When Berlin mayor Franziska Giffey took a call from Vitali Klitschko, the mayor of Kyiv, in June, the pair discussed several important issues, including the status of Ukrainian refugees in Germany. It was a perfectly normal conversation between politicians, given the circumstances. Except Klitschko wasn’t real.
Although the mayor could see the face of the former Boxer turned politician, and was talking to him in real-time, she was actually talking to an imposter. Deepfakes – technology which creates realistic renders of famous faces using artificial intelligence (AI) – are now sophisticated enough to work in real-time.
It’s not yet clear who the tricksters behind the incident were, nor what their intentions were, but the same group reportedly fooled the mayors of Vienna and Madrid using the same Klitschko deepfake.
Since deepfakes first emerged in 2017, a persistent worry has been that they could be used to meddle in politics and otherwise cause chaos. As with many things in recent times, those fears have been replaced with cold, hard reality.
Vitali Klitschko speaking to media during the NATO Summit in Spain in June 2022
The telltale signs of a deepfake
Dr Matthew Stamm, who researches multimedia forensics at Drexel University in Philadelphia, argues that with current technology it’s quite possible to fool people, even if the fakes falter under close inspection.
“If you give [a deepfake] a really close look, a lot of times there's physical cues like inconsistent or strange motion patterns, or something that seems off about the face,” he says. “I think we're still a good way away from making something that's very visually convincing that stands up to long-term scrutiny.”
Even if the video does look a little off, though, it has one important factor on its side: human psychology. “If we have to make a quick decision, information aligns with our preconceived biases, so we're often disposed to just believe it,” says Stamm.

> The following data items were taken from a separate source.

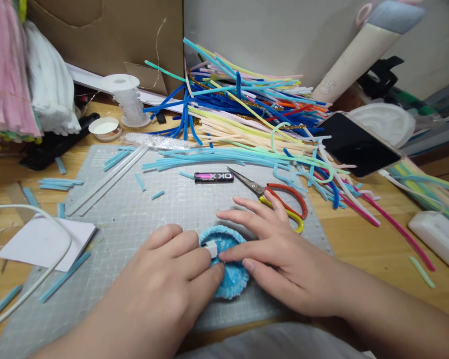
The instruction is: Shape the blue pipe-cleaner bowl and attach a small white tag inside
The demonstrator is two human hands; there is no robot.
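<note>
A round, shallow dish shape of fuzzy blue pipe cleaner point(235, 286) with a raised rim lies on the grey cutting mat point(142, 269). My left hand point(175, 264) covers its left side, fingers curled and pinched together. From under those fingers a small white piece point(210, 248) sticks out over the inside of the blue dish; what it belongs to is hidden. My right hand point(280, 254) is spread, with the index fingertip touching the inside of the dish beside the white piece. Just beyond that hand are scissors point(256, 187) with red and yellow handles.
A black-and-pink tube point(214, 177) and cut blue pipe-cleaner pieces point(115, 158) lie on the mat. Behind is a heap of colourful pipe cleaners point(247, 104). A phone point(359, 144) stands right; clear sticks point(108, 179), a spool point(125, 99) and a white cable point(65, 234) are left.
</note>
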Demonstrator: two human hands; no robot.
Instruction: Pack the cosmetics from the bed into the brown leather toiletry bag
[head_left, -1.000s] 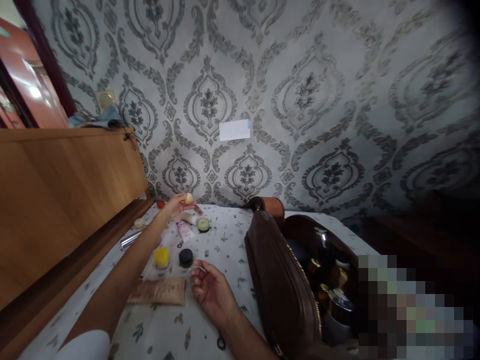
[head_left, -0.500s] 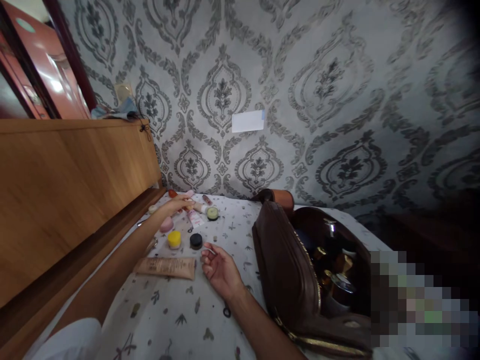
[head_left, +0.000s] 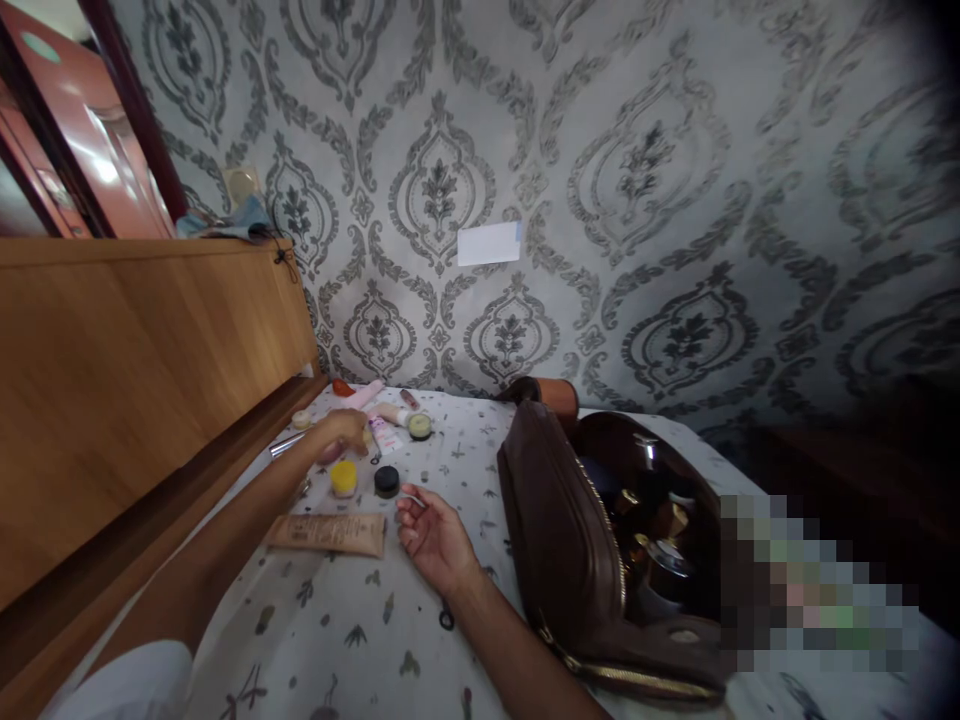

Deepfakes don’t necessarily need to be pixel-perfect – they just need to be good enough. That makes it all the more important to recognise the tell-tale signs of a deepfake.
“To make a really good deepfake, you typically want an actor that looks reasonably like the person you're trying to fake,” Stamm continues. “Deepfakes typically falsify your face, they currently don't change the shape of your head. You see weird discontinuities around the sides and around the face, because it's basically putting a mask over the top of you.”
Perhaps the biggest giveaway is occlusion – the moments when the face is partially covered by a hand waving in front – or when faces move rapidly or look too far to the side. The software does not yet know how to handle it, so it momentarily breaks the illusion. But given the pace of innovation, we should expect developers to figure this out over time.
“A researcher called Siwei Lyu discovered that deepfakes don't blink,” said Stamm. “He published a paper, and within a week, we started seeing deepfakes in the wild that were blinking. People had [already] figured out how to model this behaviour.”
MLOps and trustworthy AI for data leaders
A data fabric approach to MLOps and trustworthy AI
It’s inevitable the fakery will continue to improve, which is why Stamm instead focuses his own research hunting for other ‘forensic’ clues. “There are also statistical traces that show up that our eyes can't see,” he says. “If a criminal were to break into your house, they would leave behind fingerprints or hair. With digital signals, processing leaves behind its own traces. These are just statistical and typically invisible in nature, but researchers like myself are working to capture them.”
He likens it to how similar techniques can be used to spot images that have been manipulated in software like Photoshop, but explains video multiplies the complexity.
Quantifying the deepfake threat
Should we view the Klitschko trickery as an ominous sign of the future? Perhaps, Stamm thinks, but not yet. “Deepfakes aren't the primary concern,” he says. “You don't need to make a deepfake to fool people.”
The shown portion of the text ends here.